EXERCISE: The listing that follows is to be output in full and without change.

DATASET EXCERPT:
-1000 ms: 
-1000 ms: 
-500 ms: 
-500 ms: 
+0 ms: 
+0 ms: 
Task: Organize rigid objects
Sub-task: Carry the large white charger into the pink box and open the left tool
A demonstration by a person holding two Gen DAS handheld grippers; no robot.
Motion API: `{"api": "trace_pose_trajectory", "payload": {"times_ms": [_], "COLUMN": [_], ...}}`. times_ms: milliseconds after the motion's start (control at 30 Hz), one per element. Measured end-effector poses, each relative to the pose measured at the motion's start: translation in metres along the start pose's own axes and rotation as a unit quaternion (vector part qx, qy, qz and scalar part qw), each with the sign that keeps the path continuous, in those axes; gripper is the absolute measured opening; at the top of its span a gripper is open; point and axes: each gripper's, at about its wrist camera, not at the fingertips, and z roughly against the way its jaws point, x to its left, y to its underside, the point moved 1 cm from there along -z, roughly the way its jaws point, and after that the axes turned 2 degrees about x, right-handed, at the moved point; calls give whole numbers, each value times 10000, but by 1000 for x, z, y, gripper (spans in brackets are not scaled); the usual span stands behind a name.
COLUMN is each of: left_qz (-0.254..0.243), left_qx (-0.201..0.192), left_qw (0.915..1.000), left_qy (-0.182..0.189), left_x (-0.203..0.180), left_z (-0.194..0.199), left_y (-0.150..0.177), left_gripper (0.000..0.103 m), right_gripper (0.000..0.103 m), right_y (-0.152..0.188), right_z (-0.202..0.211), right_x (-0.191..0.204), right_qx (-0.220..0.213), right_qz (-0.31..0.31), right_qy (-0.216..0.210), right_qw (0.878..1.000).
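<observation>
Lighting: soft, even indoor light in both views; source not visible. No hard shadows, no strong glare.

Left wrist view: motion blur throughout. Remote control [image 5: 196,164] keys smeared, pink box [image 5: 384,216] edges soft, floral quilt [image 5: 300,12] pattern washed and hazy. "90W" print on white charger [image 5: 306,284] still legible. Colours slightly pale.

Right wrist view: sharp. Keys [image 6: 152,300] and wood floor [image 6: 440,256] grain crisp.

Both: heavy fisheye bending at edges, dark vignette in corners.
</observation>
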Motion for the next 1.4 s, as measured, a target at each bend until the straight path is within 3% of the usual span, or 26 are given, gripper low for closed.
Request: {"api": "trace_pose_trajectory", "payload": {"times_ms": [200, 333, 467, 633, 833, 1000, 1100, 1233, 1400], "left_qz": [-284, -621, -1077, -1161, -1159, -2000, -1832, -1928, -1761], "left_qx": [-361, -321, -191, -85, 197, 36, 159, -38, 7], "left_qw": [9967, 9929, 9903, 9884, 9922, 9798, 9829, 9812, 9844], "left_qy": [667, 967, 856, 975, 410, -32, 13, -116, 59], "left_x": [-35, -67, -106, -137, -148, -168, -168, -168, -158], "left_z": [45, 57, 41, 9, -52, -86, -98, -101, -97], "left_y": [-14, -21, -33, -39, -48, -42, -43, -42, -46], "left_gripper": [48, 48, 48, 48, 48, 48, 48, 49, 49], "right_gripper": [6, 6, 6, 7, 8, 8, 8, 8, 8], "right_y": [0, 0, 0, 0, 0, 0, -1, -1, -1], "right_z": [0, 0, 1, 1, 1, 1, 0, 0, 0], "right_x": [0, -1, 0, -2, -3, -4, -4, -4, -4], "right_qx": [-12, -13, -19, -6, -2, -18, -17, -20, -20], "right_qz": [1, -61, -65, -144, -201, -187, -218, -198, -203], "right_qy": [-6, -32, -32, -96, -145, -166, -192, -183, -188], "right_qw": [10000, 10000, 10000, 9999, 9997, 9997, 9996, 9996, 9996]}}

TASK RESPONSE:
-1000 ms: 
-1000 ms: 
-500 ms: 
-500 ms: 
+0 ms: 
+0 ms: 
Task: Organize rigid objects
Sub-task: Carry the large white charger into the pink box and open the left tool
A demonstration by a person holding two Gen DAS handheld grippers; no robot.
Motion API: `{"api": "trace_pose_trajectory", "payload": {"times_ms": [_], "COLUMN": [_], ...}}`. times_ms: milliseconds after the motion's start (control at 30 Hz), one per element. Measured end-effector poses, each relative to the pose measured at the motion's start: translation in metres along the start pose's own axes and rotation as a unit quaternion (vector part qx, qy, qz and scalar part qw), each with the sign that keeps the path continuous, in those axes; gripper is the absolute measured opening; at the top of its span a gripper is open; point and axes: each gripper's, at about its wrist camera, not at the fingertips, and z roughly against the way its jaws point, x to its left, y to its underside, the point moved 1 cm from there along -z, roughly the way its jaws point, and after that the axes turned 2 degrees about x, right-handed, at the moved point; calls give whole numbers, each value times 10000, but by 1000 for x, z, y, gripper (spans in brackets are not scaled); the usual span stands behind a name.
COLUMN is each of: left_qz (-0.254..0.243), left_qx (-0.201..0.192), left_qw (0.915..1.000), left_qy (-0.182..0.189), left_x (-0.203..0.180), left_z (-0.194..0.199), left_y (-0.150..0.177), left_gripper (0.000..0.103 m), right_gripper (0.000..0.103 m), right_y (-0.152..0.188), right_z (-0.202..0.211), right_x (-0.191..0.204), right_qx (-0.220..0.213), right_qz (-0.31..0.31), right_qy (-0.216..0.210), right_qw (0.878..1.000).
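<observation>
Lighting: soft, even indoor light in both views; source not visible. No hard shadows, no strong glare.

Left wrist view: motion blur throughout. Remote control [image 5: 196,164] keys smeared, pink box [image 5: 384,216] edges soft, floral quilt [image 5: 300,12] pattern washed and hazy. "90W" print on white charger [image 5: 306,284] still legible. Colours slightly pale.

Right wrist view: sharp. Keys [image 6: 152,300] and wood floor [image 6: 440,256] grain crisp.

Both: heavy fisheye bending at edges, dark vignette in corners.
</observation>
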Motion for the next 1.4 s, as measured, a target at each bend until the straight path is within 3% of the usual span, or 26 are given, gripper low for closed.
Request: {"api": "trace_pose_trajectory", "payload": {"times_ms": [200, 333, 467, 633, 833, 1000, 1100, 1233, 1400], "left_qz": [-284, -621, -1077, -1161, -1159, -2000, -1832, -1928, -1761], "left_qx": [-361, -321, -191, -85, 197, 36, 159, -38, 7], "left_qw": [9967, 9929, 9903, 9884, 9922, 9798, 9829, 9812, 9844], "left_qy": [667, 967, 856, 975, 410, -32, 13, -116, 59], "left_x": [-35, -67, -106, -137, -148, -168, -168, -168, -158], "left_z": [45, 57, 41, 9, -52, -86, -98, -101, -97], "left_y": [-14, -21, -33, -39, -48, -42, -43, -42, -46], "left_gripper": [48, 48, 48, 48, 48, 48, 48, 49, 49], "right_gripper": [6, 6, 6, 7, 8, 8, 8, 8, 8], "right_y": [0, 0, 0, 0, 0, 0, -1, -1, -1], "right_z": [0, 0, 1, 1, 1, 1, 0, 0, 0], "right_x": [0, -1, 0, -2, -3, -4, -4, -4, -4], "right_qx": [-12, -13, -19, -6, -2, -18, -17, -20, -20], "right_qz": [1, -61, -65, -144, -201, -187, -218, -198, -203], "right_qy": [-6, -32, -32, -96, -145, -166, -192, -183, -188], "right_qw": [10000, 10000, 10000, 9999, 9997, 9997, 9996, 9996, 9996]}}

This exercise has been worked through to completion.